### WHAT THE TASK ASKS
A verbatim copy of the lines starting at the one with "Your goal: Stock" and ending at the last line below is required; include nothing else.

### GIVEN DATA
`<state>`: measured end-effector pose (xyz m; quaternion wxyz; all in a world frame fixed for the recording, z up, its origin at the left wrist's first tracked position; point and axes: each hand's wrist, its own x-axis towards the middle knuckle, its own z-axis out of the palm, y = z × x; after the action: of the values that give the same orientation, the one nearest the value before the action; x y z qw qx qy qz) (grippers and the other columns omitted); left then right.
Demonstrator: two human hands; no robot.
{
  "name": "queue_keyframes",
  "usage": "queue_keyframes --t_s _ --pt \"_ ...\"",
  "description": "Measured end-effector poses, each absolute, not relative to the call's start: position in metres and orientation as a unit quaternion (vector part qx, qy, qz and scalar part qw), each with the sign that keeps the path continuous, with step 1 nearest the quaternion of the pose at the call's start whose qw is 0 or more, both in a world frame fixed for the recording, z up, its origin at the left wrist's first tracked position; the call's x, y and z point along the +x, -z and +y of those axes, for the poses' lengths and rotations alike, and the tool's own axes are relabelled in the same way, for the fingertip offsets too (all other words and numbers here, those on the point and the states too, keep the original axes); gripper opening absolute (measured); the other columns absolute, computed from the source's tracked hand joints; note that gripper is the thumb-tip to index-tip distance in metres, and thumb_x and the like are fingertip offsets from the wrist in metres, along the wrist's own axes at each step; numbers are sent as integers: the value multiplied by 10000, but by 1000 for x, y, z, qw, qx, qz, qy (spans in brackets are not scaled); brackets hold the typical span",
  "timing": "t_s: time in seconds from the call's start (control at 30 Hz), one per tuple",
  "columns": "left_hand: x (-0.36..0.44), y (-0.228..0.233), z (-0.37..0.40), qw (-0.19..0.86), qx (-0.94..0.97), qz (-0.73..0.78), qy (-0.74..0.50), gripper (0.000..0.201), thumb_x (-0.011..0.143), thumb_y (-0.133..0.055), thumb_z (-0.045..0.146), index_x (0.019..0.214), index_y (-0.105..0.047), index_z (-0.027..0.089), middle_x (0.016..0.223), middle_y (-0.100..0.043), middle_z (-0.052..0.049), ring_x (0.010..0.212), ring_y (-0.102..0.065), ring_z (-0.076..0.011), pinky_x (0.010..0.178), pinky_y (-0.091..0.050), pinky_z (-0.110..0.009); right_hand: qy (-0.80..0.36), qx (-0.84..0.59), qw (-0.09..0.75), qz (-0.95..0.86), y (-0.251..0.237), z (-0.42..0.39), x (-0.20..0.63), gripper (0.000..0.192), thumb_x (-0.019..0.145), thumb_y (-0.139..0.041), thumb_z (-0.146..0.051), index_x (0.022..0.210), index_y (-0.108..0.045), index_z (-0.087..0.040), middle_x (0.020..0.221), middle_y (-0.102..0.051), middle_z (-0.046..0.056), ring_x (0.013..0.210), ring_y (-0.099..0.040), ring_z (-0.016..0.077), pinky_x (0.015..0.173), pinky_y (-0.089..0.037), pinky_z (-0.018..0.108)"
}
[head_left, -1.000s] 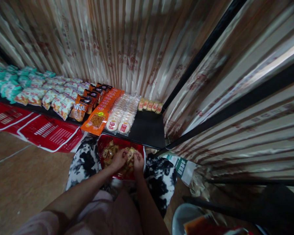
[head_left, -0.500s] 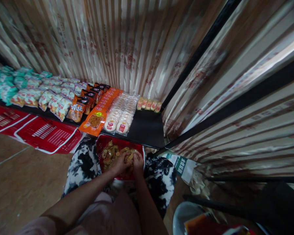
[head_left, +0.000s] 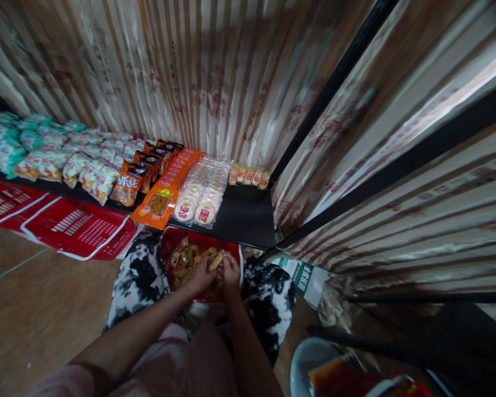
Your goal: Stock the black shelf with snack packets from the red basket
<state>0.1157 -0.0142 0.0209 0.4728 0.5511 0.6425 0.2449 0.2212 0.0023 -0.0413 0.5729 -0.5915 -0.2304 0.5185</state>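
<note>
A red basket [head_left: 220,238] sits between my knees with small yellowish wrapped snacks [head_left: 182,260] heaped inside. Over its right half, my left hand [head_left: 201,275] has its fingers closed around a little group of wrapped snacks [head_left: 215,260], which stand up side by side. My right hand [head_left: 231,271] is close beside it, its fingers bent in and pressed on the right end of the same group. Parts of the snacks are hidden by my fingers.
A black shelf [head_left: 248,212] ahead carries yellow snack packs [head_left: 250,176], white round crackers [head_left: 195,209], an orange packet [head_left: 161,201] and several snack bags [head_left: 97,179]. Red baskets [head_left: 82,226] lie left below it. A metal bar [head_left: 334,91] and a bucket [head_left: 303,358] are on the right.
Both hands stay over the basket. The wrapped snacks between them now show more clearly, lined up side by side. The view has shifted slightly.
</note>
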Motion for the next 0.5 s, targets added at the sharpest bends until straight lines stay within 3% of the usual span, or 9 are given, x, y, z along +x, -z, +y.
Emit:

### RESPONSE TO THE EXERCISE
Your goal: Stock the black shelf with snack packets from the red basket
<state>0.1157 -0.0142 0.0209 0.4728 0.5511 0.6425 0.2449 0.2212 0.0023 -0.0413 0.5729 -0.5915 -0.2304 0.5185</state>
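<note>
A red basket [head_left: 220,238] sits between my knees with small yellowish wrapped snacks [head_left: 182,260] heaped inside. Over its right half, my left hand [head_left: 201,275] has its fingers closed around a little group of wrapped snacks [head_left: 215,260], which stand up side by side. My right hand [head_left: 231,271] is close beside it, its fingers bent in and pressed on the right end of the same group. Parts of the snacks are hidden by my fingers.
A black shelf [head_left: 248,212] ahead carries yellow snack packs [head_left: 250,176], white round crackers [head_left: 195,209], an orange packet [head_left: 161,201] and several snack bags [head_left: 97,179]. Red baskets [head_left: 82,226] lie left below it. A metal bar [head_left: 334,91] and a bucket [head_left: 303,358] are on the right.
Both hands stay over the basket. The wrapped snacks between them now show more clearly, lined up side by side. The view has shifted slightly.
</note>
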Motion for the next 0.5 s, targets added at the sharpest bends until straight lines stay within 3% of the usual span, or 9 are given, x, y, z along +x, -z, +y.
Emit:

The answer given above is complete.